The dashboard script will automatically read any Machines_*.json files in the exports folder.

Generating the report

You will need to extract the JSON files from the gzip files, and how you do this will likely depend on your environment (I'm open to clean, simple PowerShell methods that are cross-platform too!).

I recommend placing these in the /exports folder as this is the default path the Generate-VulnerabilityDashboard.ps1 uses. Running that script should output an updated VulnerabilityDashboard.html file.

Azure Resource Setup

Setup-AzureResources.ps1 provisions the full pipeline infrastructure: Resource Group, Automation Account (with managed identity), Storage Account (with exports, templates, and dashboards containers), RBAC, a PowerShell 7.4 runtime environment, runbook, and a weekly schedule.

Prerequisites

  • PowerShell module: Az.Accounts
  • PowerShell module: Microsoft.Graph.Authentication (only needed for MDE permissions)
  • Authenticated session: Connect-AzAccount
  • MDE permission step requires Application Administrator role in Entra ID

Basic Usage

.\Setup-AzureResources.ps1 -ResourceGroupName "rg-defender-reporting" `
    -AutomationAccountName "aa-defender-reporting" `
    -StorageAccountName "stdefenderreporting"

With Container App (Entra ID-protected dashboard)

Adds an Azure Container App with Caddy serving the dashboard HTML, protected by Easy Auth (SSO restricted to members of the specified security group).
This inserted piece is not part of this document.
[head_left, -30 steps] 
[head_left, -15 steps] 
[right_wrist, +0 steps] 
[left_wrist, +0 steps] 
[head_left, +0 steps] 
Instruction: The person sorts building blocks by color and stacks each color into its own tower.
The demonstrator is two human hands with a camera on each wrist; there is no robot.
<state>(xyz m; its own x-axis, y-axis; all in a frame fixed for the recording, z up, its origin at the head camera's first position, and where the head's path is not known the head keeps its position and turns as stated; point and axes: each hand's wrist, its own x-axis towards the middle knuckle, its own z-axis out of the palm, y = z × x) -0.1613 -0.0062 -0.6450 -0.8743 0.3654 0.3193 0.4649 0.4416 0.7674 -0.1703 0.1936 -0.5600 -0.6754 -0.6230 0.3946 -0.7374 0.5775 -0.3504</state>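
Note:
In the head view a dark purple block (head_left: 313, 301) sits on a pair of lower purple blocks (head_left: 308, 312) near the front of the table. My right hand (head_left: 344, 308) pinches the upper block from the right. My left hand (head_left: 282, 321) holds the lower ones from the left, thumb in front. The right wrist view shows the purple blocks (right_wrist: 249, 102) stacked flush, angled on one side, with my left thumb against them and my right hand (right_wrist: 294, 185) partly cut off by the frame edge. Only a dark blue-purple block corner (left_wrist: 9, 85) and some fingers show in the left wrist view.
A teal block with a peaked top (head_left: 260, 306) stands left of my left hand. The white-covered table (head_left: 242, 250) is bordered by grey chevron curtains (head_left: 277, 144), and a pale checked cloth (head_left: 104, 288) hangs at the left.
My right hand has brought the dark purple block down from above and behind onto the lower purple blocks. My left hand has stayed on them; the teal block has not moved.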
.\Setup-AzureResources.ps1 -ResourceGroupName "rg-defender-reporting" `
    -AutomationAccountName "aa-defender-reporting" `
    -StorageAccountName "stdefenderreporting" `
    -IncludeContainerApp -SecurityGroup "Dashboard Viewers"
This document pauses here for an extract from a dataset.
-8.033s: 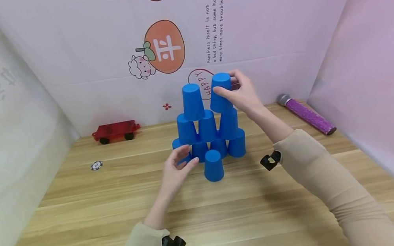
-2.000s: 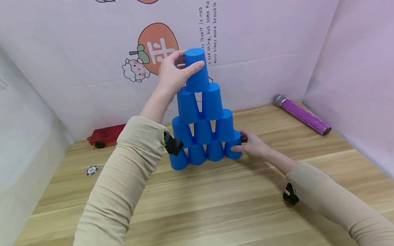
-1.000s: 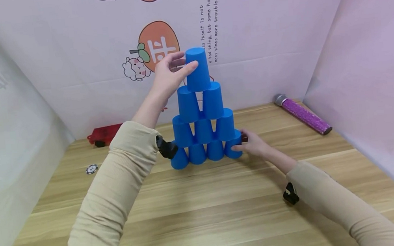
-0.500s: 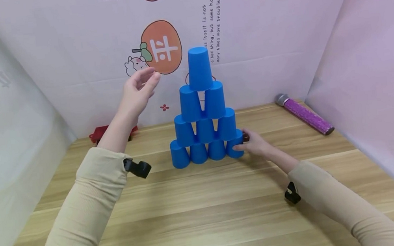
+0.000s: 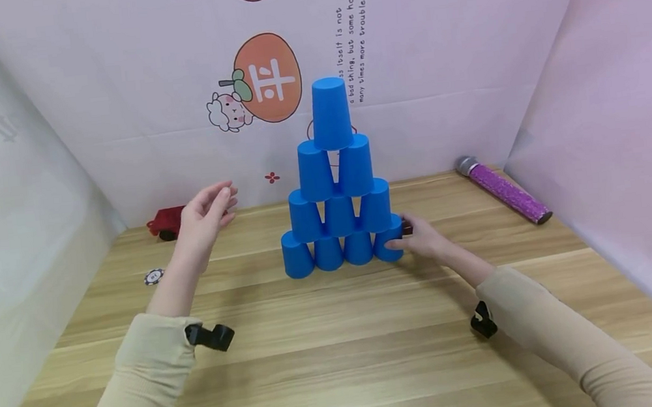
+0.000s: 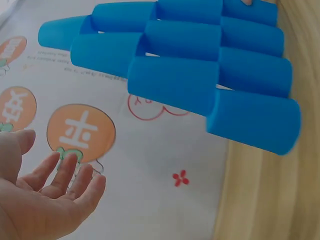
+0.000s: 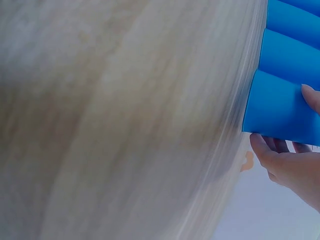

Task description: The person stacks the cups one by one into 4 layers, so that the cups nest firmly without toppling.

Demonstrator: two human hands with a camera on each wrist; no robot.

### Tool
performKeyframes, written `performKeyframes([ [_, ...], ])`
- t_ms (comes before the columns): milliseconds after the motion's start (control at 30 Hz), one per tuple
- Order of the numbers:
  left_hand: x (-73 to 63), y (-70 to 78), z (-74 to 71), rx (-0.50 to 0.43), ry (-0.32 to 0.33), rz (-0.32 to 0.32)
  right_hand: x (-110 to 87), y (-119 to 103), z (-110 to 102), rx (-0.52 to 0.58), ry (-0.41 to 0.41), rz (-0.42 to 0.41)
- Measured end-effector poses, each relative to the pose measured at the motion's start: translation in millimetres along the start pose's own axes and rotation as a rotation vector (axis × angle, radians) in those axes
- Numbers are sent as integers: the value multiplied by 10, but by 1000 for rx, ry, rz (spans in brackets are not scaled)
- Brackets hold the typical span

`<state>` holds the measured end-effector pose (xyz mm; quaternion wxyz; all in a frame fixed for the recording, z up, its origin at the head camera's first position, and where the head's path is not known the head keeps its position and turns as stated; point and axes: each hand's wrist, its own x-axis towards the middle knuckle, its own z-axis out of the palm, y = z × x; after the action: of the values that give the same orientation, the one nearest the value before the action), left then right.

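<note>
Upside-down blue cups stand in a four-tier pyramid, with one cup (image 5: 332,114) alone at the top. My right hand (image 5: 420,239) holds the rightmost bottom cup (image 5: 387,245), thumb in front and fingers at its far side; in the right wrist view the thumb lies on that cup (image 7: 280,107) and the fingers along its edge. My left hand (image 5: 201,222) hangs in the air left of the pyramid, apart from it and holding nothing. In the left wrist view the left hand (image 6: 47,200) has loosely bent, spread fingers, and the leftmost bottom cup (image 6: 255,122) shows beyond it.
A red toy wagon (image 5: 164,223), partly behind the left hand, stands at the back left of the wooden table (image 5: 329,360). Nearer lies a poker chip (image 5: 153,276). A purple glittery microphone (image 5: 508,194) lies at the back right. Printed sheets wall the back and sides.
My left hand has let go of the top cup and moved left and down. The top cup stays on the pyramid. My right hand keeps its place at the bottom right cup.
</note>
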<state>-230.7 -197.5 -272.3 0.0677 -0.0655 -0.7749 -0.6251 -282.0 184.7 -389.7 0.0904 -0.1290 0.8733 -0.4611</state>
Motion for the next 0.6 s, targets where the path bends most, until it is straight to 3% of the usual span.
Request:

-SecurityGroup accepts either an Object ID (GUID) or display name.

Parameters

Parameter Required Description
-ResourceGroupName Yes Resource group name
-AutomationAccountName Yes Automation account name
-StorageAccountName Yes Storage account name (lowercase, 3-24 chars)
-Location No Azure region (default: westus2)
-IncludeContainerApp No Deploy Container App with Easy Auth
-SecurityGroup With -IncludeContainerApp Entra ID group allowed access
-ContainerAppName No Override Container App name (default: derived from RG name)
-SkipMdePermissions No Skip MDE API role assignment
-SkipValidation No Skip end-to-end validation after provisioning

GitHub Actions Setup

The included workflow (.github/workflows/update-vulnerability-dashboard.yml) runs on a schedule (daily cron, but self-gates to every 7 days), exports vulnerability and machine data from MDE, generates the dashboard, and commits the result. It authenticates via OIDC federated credentials (no secrets stored).

Steps

  1. Fork the repository (can be private)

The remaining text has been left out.